DIRECTIONS => The word "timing" marks the lines you need; copy each of them from the data.
_ _ _ _ _
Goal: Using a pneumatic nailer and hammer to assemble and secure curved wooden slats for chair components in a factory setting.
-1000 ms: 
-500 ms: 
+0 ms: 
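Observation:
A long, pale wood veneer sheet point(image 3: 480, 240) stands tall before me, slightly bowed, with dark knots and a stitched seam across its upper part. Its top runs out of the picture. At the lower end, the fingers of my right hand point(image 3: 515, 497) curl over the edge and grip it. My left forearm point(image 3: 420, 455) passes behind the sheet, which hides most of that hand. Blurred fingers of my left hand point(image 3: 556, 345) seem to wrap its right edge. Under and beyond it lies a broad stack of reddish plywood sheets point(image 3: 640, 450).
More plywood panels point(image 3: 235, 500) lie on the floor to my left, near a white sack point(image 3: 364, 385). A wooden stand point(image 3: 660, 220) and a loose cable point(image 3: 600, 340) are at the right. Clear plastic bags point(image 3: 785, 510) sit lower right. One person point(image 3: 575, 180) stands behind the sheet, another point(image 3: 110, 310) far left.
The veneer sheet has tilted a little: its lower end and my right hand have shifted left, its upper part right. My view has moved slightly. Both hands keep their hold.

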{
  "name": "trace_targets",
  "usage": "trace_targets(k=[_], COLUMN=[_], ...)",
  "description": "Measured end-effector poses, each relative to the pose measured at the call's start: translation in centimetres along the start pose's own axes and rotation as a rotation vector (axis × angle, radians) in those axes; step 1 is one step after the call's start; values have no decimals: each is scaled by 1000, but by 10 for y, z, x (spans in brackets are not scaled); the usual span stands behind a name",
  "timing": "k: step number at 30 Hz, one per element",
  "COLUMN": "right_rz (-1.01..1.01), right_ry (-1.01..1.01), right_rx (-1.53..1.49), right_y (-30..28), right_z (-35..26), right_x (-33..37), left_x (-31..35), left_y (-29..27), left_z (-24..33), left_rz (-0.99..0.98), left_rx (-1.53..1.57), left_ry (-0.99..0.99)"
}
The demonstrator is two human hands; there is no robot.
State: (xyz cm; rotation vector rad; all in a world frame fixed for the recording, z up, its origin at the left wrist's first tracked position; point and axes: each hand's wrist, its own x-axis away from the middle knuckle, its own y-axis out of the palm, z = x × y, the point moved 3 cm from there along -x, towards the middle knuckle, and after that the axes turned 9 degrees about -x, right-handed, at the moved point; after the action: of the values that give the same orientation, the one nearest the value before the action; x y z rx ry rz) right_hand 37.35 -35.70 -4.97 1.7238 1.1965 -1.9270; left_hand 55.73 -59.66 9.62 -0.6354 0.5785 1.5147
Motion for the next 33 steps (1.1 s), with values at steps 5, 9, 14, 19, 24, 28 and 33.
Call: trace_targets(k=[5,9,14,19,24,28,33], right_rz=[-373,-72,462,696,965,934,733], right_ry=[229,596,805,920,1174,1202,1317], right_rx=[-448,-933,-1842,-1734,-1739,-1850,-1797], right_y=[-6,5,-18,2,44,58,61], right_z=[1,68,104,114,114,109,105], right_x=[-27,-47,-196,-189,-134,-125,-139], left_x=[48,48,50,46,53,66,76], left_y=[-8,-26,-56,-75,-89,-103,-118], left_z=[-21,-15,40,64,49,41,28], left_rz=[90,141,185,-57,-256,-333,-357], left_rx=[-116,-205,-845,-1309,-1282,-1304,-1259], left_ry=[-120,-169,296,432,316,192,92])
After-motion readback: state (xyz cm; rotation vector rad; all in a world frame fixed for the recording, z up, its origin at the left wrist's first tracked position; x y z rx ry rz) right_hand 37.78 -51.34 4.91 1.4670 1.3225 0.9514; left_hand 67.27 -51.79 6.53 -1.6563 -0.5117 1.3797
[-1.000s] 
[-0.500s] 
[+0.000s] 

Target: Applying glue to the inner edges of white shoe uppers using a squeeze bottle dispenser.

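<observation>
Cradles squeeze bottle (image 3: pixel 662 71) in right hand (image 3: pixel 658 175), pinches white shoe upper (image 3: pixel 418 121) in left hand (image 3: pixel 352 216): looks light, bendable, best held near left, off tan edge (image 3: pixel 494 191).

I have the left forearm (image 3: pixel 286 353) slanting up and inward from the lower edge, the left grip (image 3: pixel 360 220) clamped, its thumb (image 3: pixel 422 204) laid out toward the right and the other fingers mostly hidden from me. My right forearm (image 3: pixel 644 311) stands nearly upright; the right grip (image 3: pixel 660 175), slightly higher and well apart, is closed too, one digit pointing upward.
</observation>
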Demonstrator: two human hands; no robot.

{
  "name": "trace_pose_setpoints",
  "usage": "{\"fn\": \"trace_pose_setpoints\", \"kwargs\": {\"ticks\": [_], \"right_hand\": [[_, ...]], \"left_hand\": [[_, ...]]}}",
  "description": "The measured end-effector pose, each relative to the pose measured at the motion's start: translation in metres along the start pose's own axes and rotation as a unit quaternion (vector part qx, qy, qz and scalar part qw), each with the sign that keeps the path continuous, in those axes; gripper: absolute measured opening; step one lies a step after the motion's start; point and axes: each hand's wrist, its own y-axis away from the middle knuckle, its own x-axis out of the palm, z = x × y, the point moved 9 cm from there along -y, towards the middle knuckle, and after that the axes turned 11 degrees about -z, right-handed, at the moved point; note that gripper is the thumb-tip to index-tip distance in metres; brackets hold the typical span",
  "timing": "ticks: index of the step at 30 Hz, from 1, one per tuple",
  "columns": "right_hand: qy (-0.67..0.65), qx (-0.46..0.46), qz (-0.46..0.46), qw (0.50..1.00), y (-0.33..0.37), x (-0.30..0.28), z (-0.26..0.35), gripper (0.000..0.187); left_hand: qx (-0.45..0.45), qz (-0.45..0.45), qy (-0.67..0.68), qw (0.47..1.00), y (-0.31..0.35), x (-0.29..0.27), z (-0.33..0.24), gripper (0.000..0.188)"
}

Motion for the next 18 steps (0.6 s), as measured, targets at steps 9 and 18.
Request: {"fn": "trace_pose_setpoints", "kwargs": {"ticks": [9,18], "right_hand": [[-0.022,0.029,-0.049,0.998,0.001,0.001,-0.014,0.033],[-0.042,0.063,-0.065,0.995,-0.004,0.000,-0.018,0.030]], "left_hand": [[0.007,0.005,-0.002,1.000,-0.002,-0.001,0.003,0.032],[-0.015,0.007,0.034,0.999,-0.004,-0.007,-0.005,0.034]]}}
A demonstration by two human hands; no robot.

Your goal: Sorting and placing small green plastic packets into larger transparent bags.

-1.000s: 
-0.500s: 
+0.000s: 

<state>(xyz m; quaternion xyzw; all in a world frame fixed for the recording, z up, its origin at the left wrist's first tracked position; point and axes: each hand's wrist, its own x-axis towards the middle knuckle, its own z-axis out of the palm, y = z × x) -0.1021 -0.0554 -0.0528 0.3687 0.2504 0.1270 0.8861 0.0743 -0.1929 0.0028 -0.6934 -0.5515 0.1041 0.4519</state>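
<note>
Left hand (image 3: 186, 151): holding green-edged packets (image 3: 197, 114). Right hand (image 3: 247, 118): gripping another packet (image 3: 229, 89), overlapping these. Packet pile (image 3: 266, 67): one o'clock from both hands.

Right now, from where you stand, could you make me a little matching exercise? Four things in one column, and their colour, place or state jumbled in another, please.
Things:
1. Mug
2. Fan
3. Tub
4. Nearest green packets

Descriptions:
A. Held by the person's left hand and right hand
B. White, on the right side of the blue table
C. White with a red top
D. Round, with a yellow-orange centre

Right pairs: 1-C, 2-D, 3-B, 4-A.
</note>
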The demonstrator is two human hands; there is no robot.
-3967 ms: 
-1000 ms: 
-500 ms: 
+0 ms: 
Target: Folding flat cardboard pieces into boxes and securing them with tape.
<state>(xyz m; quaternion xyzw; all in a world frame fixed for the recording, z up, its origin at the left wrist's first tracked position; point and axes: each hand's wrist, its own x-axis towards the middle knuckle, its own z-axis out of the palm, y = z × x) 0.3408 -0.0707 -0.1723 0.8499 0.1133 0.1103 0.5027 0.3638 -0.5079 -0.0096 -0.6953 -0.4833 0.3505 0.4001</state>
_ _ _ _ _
ANSWER BOX =>
  "timing": "k: step number at 30 Hz, one per element",
  "timing": "ticks: index of the step at 30 Hz, from 1, one per tuple",

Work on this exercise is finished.